(Your objective): Your copy of the data should match it exactly, leaving out only the pictures.

(Dataset excerpts):
==========

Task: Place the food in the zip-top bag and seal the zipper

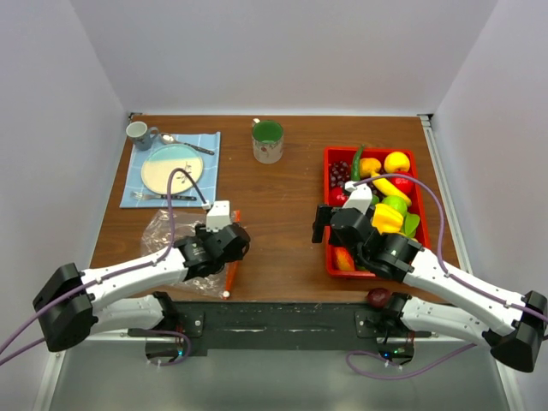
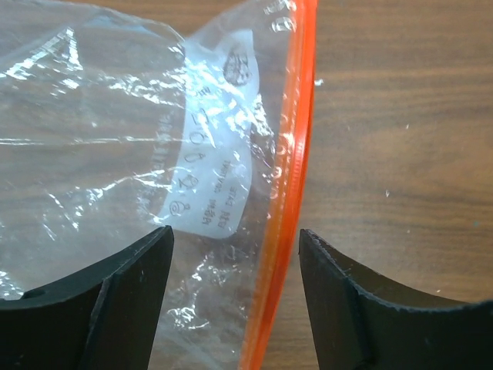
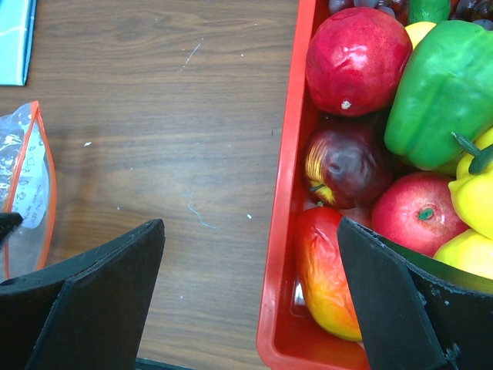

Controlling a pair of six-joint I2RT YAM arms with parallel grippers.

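Observation:
The zip-top bag (image 1: pixel 163 235) lies flat and empty on the table at the front left. Its orange-red zipper (image 2: pixel 289 193) runs between the fingers of my open left gripper (image 2: pixel 236 235), which hovers low over the bag's mouth edge (image 1: pixel 224 250). The food fills the red tray (image 1: pixel 330 257) on the right: a red-yellow mango (image 3: pixel 327 277), a dark red apple (image 3: pixel 347 166), a red fruit (image 3: pixel 356 58) and a green pepper (image 3: pixel 443 77). My right gripper (image 3: pixel 250 231) is open and empty, straddling the tray's left wall above the mango (image 1: pixel 330 224). The bag also shows in the right wrist view (image 3: pixel 23 185).
A dark purple fruit (image 1: pixel 378 297) lies at the table's front edge near the right arm's base. A green mug (image 1: pixel 268 141) stands at the back middle. A blue placemat (image 1: pixel 210 150) with a plate, cutlery and a cup (image 1: pixel 137 131) lies at the back left.

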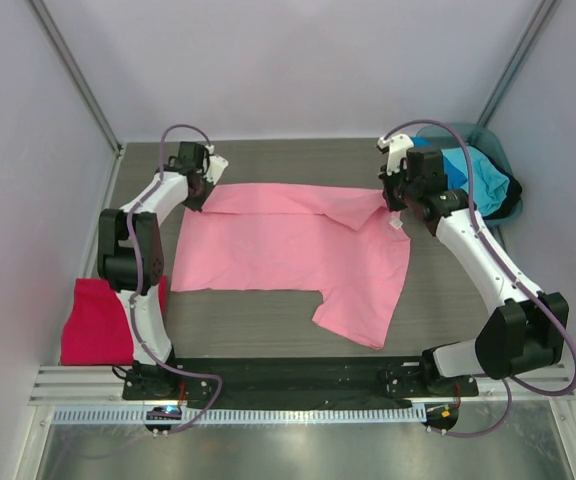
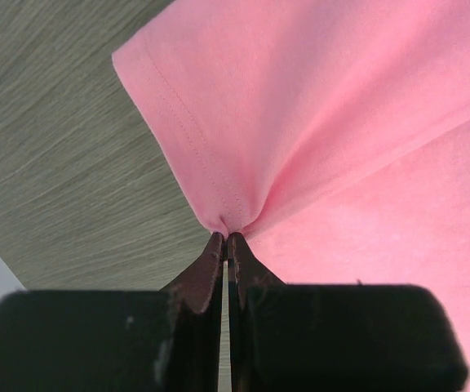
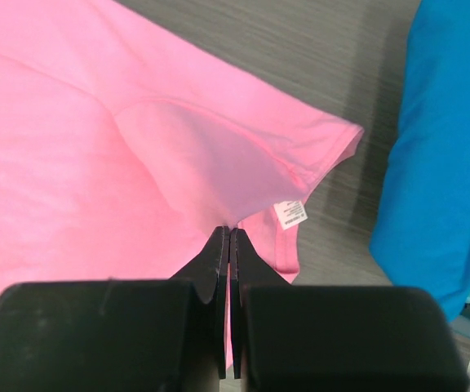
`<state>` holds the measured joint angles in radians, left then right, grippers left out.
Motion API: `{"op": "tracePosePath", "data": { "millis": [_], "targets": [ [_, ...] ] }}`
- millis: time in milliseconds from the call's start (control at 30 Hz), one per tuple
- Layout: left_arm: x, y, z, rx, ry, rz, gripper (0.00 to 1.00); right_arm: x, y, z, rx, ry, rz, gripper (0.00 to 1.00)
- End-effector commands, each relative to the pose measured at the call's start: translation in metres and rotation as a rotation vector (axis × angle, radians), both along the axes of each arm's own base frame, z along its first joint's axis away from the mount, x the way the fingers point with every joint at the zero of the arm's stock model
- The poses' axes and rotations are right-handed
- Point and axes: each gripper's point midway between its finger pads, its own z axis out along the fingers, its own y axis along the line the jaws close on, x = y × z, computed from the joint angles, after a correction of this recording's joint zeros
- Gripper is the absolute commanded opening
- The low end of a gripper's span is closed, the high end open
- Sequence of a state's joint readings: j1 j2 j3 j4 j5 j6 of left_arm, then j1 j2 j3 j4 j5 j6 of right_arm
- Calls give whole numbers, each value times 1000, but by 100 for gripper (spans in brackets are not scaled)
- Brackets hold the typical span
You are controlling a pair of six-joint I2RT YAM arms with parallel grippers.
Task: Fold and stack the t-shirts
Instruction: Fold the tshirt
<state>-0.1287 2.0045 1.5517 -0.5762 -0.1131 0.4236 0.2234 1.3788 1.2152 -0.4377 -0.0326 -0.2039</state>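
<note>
Left tool point(image 2: 225, 238) and right tool point(image 3: 229, 231) pinch the pink t-shirt point(image 1: 288, 252) lying crosswise, collar seemingly rightward.

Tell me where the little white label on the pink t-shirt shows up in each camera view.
Top external: the white label sits at the far right corner of the pink t-shirt, right of centre.
Left wrist: not in view; only a pinched pink hem shows.
Right wrist: the label is just right of the tips of the right fingers, near the middle.
Shared landmark: the pink t-shirt, seen in all three views.
</note>
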Motion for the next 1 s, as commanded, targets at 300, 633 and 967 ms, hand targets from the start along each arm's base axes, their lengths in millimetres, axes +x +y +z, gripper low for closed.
{"op": "tracePosePath", "data": {
  "millis": [300,633,967],
  "targets": [
    [-10,15,-1,27,-13,52,0,-34,24,-15,75,79,83,2],
    [21,30,77,0,-205,160,43,-1,21,43,57,-44,24,36],
    [66,25,53,-90,-62,203,53,76,-7,-16,-67,24,-75,32]
  ]
}}
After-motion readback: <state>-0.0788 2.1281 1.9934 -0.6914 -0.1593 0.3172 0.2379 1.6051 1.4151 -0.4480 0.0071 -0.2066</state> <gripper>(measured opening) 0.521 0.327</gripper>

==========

(Finished exercise):
Task: Place the food in the zip-top bag and seal the zipper


Controlling a pair of six-joint I2RT YAM arms with parallel grippers.

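Observation:
The zip-top bag (image 1: pixel 163 235) lies flat and empty on the table at the front left. Its orange-red zipper (image 2: pixel 289 193) runs between the fingers of my open left gripper (image 2: pixel 236 235), which hovers low over the bag's mouth edge (image 1: pixel 224 250). The food fills the red tray (image 1: pixel 330 257) on the right: a red-yellow mango (image 3: pixel 327 277), a dark red apple (image 3: pixel 347 166), a red fruit (image 3: pixel 356 58) and a green pepper (image 3: pixel 443 77). My right gripper (image 3: pixel 250 231) is open and empty, straddling the tray's left wall above the mango (image 1: pixel 330 224). The bag also shows in the right wrist view (image 3: pixel 23 185).
A dark purple fruit (image 1: pixel 378 297) lies at the table's front edge near the right arm's base. A green mug (image 1: pixel 268 141) stands at the back middle. A blue placemat (image 1: pixel 210 150) with a plate, cutlery and a cup (image 1: pixel 137 131) lies at the back left.
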
`<state>` holds the measured joint angles in radians, left then right, grippers left out.
Motion API: `{"op": "tracePosePath", "data": { "millis": [_], "targets": [ [_, ...] ] }}`
- millis: time in milliseconds from the call's start (control at 30 Hz), one per tuple
- Layout: left_arm: x, y, z, rx, ry, rz, gripper (0.00 to 1.00); right_arm: x, y, z, rx, ry, rz, gripper (0.00 to 1.00)
- End-effector commands, each relative to the pose measured at the call's start: translation in metres and rotation as a rotation vector (axis × angle, radians), both along the axes of each arm's own base frame, z along its first joint's axis away from the mount, x the way the fingers point with every joint at the zero of the arm's stock model
- The poses' axes and rotations are right-handed
- Point and axes: each gripper's point midway between its finger pads, its own z axis out along the fingers, its own y axis along the line the jaws close on, x = y × z, computed from the joint angles, after a correction of this recording's joint zeros
- Gripper is the absolute commanded opening
- The low end of a gripper's span is closed, the high end open
- Sequence of a state's joint readings: j1 j2 j3 j4 j5 j6 of left_arm, then j1 j2 j3 j4 j5 j6 of right_arm
- Calls give whole numbers, each value times 1000, but by 100 for gripper (spans in brackets are not scaled)
- Brackets hold the typical span
You are controlling a pair of six-joint I2RT YAM arms with parallel grippers.
Task: Fold and stack the t-shirts
Instruction: Fold the tshirt
<state>-0.1287 2.0045 1.5517 -0.5762 -0.1131 0.4236 0.2234 1.3788 1.2152 -0.4377 -0.0326 -0.2039</state>
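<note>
Left tool point(image 2: 225, 238) and right tool point(image 3: 229, 231) pinch the pink t-shirt point(image 1: 288, 252) lying crosswise, collar seemingly rightward.

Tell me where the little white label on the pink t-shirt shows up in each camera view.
Top external: the white label sits at the far right corner of the pink t-shirt, right of centre.
Left wrist: not in view; only a pinched pink hem shows.
Right wrist: the label is just right of the tips of the right fingers, near the middle.
Shared landmark: the pink t-shirt, seen in all three views.
</note>
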Motion for the next 1 s, as commanded, targets at 300, 633 and 967 ms, hand targets from the start along each arm's base axes, their lengths in millimetres, axes +x +y +z, gripper low for closed.
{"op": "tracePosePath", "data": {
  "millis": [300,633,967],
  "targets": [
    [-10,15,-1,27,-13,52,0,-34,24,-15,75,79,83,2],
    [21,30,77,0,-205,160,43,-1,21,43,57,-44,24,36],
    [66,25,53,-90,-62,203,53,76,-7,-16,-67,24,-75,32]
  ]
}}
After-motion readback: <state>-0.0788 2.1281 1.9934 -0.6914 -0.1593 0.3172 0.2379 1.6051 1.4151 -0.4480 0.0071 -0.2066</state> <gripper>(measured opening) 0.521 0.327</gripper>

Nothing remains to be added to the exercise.